Obama-Osama dilemma: I choose Edhi

Published: May 7, 2011

Perhaps we can find Mr Edhi as our ideal, who has fought repression by saving rather than taking innocent lives.

The news of Osama Bin Laden’s death was broken to the world by US President Barack Obama on Sunday. However, the covert operation to kill Bin Laden was undertaken thousands of miles away in an upscale town of Pakistan.

On paper, it seems fitting that the country where Bin Laden was hiding should have taken part in the secret operation, but with regards to this particular incident, the US simply did not trust Pakistan.  CIA director Leon Panetta said on Tuesday that Pakistan could jeopardise the mission and “alert the targets” if Islamabad took part in the mission.

Many will cite this incidence as yet another blow to Pakistan’s sovereignty and honour. Initially, President Asif Ali Zardari eagerly informed the world that Pakistan participated in the operation, only to retract his statement later. Furthermore, the contentious allegations of Panetta might be a blot on Pakistan’s credibility but there is no room for whining and self-pity.

The fact that our nation is shown little or no respect is not only due to America’s arrogance and our politician’s misjudgements, but also due to dishonesty on our part. We the people are lazy, ill-informed and inflammatory. Although, this latest episode may have severe repercussions for Pakistan, we as a society had already degenerated to low levels of integrity. Hundreds of people have been killed in Karachi due to the ongoing gang violence; killings and abductions continue in Balochistan; corruption and domestic crime are rampant; the Taliban are on a bombing spree; the list goes on. Our misfortune seems to be a symptom of a wider malice: collective irresponsibility.
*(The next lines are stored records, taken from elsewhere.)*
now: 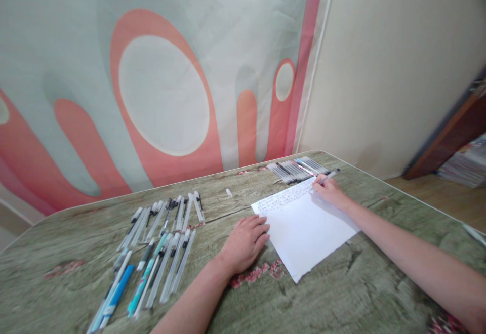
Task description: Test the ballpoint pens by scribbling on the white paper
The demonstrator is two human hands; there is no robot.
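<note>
My right hand [327, 189] is closed around a pen [332, 174], its tip down at the upper right of a white sheet of paper [307, 238]. Several lines of small dark handwriting run across the top of the sheet; its lower part is blank. My left hand [246, 240] lies flat with fingers stretched out, the fingertips at the paper's left edge. Beyond the sheet, close to my right hand, a row of pens [298, 169] lies side by side. The pen's tip is too small to make out clearly.
On the left of the wood-patterned table [212, 303] lie two rows of pens, among them a blue pen [118, 289] and a turquoise pen [146, 278]. A small white cap [228, 192] lies near the back. Behind hangs a printed curtain [163, 96] beside a plain wall [379, 71].
</note>
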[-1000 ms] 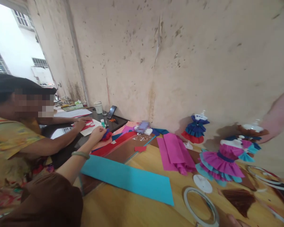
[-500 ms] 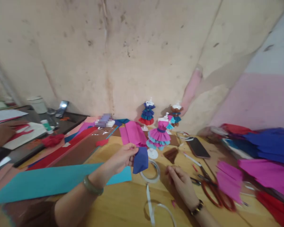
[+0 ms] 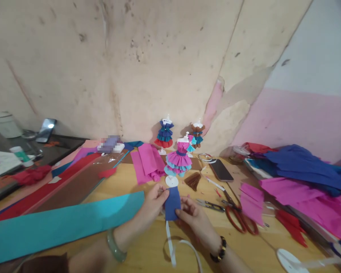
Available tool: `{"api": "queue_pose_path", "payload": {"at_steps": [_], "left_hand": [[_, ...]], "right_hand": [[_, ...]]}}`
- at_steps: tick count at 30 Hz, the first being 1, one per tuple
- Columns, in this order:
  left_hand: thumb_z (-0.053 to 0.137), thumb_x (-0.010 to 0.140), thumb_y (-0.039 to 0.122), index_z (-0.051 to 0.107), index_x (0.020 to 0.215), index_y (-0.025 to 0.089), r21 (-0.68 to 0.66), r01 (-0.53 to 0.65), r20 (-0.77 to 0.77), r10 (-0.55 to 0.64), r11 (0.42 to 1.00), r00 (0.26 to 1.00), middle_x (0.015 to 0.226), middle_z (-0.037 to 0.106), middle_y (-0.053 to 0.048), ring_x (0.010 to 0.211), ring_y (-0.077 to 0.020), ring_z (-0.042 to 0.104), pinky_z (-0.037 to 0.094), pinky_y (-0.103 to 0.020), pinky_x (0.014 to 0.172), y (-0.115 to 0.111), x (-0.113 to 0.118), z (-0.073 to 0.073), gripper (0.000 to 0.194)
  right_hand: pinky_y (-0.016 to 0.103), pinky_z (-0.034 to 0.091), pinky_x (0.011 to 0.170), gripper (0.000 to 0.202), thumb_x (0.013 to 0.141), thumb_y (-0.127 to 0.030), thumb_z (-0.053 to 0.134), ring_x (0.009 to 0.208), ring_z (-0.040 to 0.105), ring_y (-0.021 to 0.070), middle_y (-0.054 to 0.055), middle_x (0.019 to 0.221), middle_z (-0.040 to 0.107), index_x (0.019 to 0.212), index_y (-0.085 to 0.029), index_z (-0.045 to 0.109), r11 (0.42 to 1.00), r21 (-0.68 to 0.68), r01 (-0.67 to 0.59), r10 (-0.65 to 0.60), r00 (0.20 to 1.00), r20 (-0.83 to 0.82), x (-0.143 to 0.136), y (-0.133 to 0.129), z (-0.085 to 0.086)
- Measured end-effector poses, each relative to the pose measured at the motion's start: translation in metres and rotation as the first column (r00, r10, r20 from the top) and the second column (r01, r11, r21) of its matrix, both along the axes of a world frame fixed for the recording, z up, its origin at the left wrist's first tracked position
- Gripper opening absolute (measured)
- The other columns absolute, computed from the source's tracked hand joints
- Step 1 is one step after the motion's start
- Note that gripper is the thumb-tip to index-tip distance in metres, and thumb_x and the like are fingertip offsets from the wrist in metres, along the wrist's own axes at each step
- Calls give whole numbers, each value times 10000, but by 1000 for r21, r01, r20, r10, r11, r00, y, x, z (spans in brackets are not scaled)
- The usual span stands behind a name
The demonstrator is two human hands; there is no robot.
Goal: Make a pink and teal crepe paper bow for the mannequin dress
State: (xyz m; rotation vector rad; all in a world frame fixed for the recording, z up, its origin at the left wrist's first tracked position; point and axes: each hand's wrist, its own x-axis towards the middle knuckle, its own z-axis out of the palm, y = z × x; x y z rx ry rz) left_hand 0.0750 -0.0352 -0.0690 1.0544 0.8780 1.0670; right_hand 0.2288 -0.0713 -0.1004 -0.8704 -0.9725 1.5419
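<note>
A small dark-blue piece of crepe paper (image 3: 172, 204) is held up over the wooden table between my two hands. My left hand (image 3: 155, 201) pinches its left edge, fingers closed. On the lower right side, my right hand (image 3: 195, 220) grips the paper between thumb and fingers. Just behind it stands a mini dress form (image 3: 178, 158) in a pink and light-blue ruffled dress with a dark-blue waistband. Two more dressed forms, one in a blue and red dress (image 3: 165, 134) and one in a brown and teal dress (image 3: 197, 134), are near the wall. A narrow white strip (image 3: 170, 244) lies below the paper.
A long turquoise paper strip (image 3: 65, 220) lies at left, folded pink paper (image 3: 149, 163) behind it. On the right are thread snips (image 3: 211, 205), red-handled scissors (image 3: 240, 218), a phone (image 3: 221, 170) and a pile of coloured paper (image 3: 309, 170). A brown tassel-like bunch (image 3: 193, 181) sits near the middle.
My right hand has come left and taken hold of the blue paper, which only my left hand held before. The view has turned right, and the other person's hand at far left is gone from sight.
</note>
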Motion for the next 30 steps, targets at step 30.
{"api": "queue_pose_path", "payload": {"at_steps": [30], "left_hand": [[683, 669, 215, 648, 625, 144, 105, 159, -275, -125, 982, 953, 585, 604, 3, 578, -144, 528, 413, -256, 577, 2, -2, -15, 91]], "right_hand": [[283, 503, 711, 336, 632, -401, 837, 743, 639, 185, 30, 818, 711, 869, -193, 720, 974, 12, 226, -226, 972, 67, 15, 4, -5]]}}
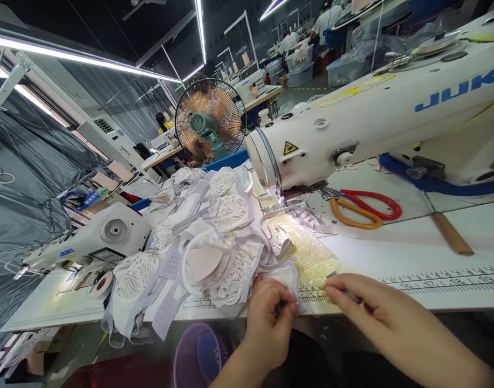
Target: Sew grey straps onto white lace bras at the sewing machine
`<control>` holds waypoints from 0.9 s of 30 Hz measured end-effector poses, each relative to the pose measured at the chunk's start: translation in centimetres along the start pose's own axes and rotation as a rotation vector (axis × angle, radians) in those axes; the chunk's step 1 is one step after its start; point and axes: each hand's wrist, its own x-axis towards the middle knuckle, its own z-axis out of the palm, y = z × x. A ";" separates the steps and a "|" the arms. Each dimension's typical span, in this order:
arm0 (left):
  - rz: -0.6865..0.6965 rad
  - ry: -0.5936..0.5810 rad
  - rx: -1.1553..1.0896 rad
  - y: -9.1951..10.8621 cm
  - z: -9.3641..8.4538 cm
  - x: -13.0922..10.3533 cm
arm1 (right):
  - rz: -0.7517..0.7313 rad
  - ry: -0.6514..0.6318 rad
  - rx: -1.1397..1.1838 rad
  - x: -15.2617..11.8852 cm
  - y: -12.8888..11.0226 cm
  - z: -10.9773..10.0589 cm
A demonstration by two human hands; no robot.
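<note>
White lace bras [226,215] with lilac-grey edging lie heaped on the sewing table. At the front edge, my left hand [271,312] is closed on the pale edge of one garment at the right of the heap. My right hand [364,307] is to its right, apart from the cloth, with thumb and forefinger pinched round a small dark greyish object; what it is cannot be made out. Behind both hands stands the white sewing machine head [311,145], its needle area over a grey strap.
Orange and red-handled scissors [356,213] lie right of the needle, and a wooden-handled tool [451,231] farther right. A purple bin [198,355] stands below the table edge. A second machine [117,231] is at left, a fan [210,121] behind.
</note>
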 end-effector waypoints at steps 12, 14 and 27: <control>0.024 -0.036 0.017 -0.1 -0.2 -0.1 | -0.033 -0.175 -0.241 1.1 -2.5 2.1; 0.029 -0.036 0.016 -0.1 -0.1 -0.1 | -0.011 -0.126 -0.244 1.1 -1.9 1.6; -0.011 -0.048 0.030 -0.1 -0.4 0.0 | 0.058 0.295 0.119 -0.8 1.4 -0.8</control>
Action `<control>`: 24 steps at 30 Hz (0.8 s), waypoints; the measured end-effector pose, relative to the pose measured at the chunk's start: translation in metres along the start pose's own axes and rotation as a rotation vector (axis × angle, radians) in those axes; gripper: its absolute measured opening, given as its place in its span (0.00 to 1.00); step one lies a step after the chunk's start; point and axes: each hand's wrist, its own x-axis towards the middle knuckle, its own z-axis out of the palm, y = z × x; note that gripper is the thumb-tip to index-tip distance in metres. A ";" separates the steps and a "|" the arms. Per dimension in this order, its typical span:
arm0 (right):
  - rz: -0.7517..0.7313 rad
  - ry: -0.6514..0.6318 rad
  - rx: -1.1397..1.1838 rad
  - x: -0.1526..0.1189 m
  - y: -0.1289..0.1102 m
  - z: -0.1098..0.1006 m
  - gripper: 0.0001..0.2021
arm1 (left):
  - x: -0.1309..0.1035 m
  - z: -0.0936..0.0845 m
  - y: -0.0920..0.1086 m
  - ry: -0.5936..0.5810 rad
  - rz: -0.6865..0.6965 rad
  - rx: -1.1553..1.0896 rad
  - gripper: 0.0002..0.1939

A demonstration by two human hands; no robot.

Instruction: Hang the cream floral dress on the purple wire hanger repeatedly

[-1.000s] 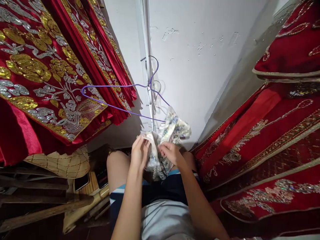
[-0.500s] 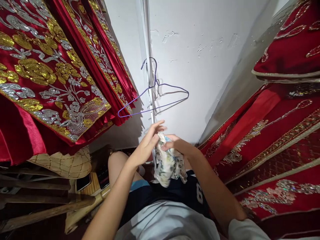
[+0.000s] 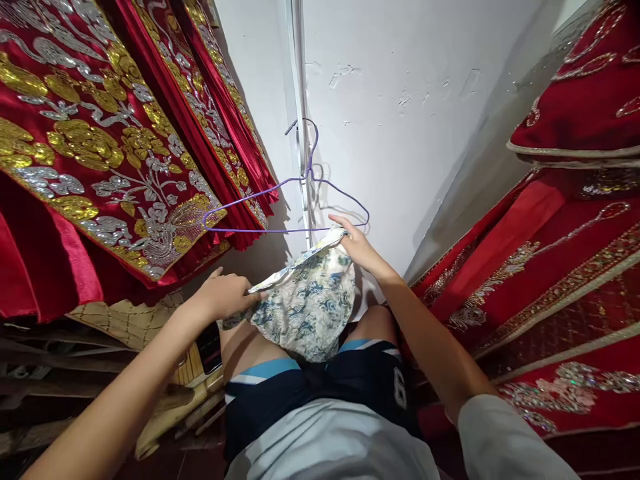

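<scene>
Stretched between my two hands is a floral cloth (image 3: 307,303), white with blue and greenish print, its upper edge pulled into a slanting line above my lap. My left hand (image 3: 224,297) is closed on its left corner, lower down. My right hand (image 3: 361,248) pinches the upper right corner, one finger sticking out. Right behind that corner hangs a purple wire hanger (image 3: 250,195), hooked on a white upright post; its lower bar passes close to my right fingers. Whether they touch it I cannot tell.
Red embroidered garments hang at the left (image 3: 100,153) and more red beaded fabric (image 3: 525,267) at the right. A white wall (image 3: 390,87) stands in front. Bamboo furniture (image 3: 175,413) with a dark phone (image 3: 209,350) on it is at lower left.
The cloth, bunched between both hands before, is now spread out. My left hand has moved left and down, my right hand slightly up. The hanger has swung a little.
</scene>
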 end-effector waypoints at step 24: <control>-0.068 0.063 -0.106 -0.025 -0.002 -0.022 0.16 | 0.055 -0.084 0.014 0.946 0.211 -0.318 0.20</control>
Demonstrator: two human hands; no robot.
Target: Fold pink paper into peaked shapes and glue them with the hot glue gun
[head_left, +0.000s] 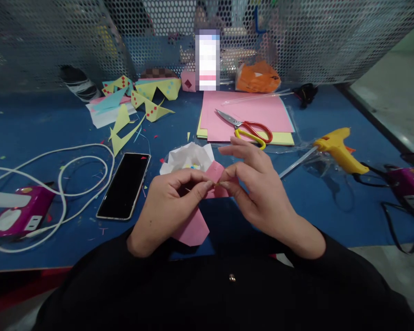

Lack of collective responsibility

Angelika Pathak (Amnesty International, South Asia) spoke of her organisation’s inability to help disadvantaged Pakistanis during Protect Human Week at Warwick. She focused on the longstanding issue of innumerable missing people in Pakistan,

“What worries me is the complete non-accountability of those responsible for these missing people,”

Angelika remarked during her talk,

“It is not only unfortunate that families are left clueless about their loved ones, more saddening is the fact that the perpetrators are given refuge in countries like the UK.”

Angelika was accompanied by Nawaz Hanif, a British born Pakistani, whose father spent four years on death row in Pakistan. Hanif exclaimed,

“My father’s only mistake was to help a dying man.”

The family of the man, whom Hanif’s father had helped, registered a FIR against him. After gruelling him for four years, it was found that the deceased was a victim of a family feud and Hanif’s father was finally released.

“Police used to say, “It’s our right to extort money from our wealthy brothers living abroad.” They not only extorted money, they took our father away from us.”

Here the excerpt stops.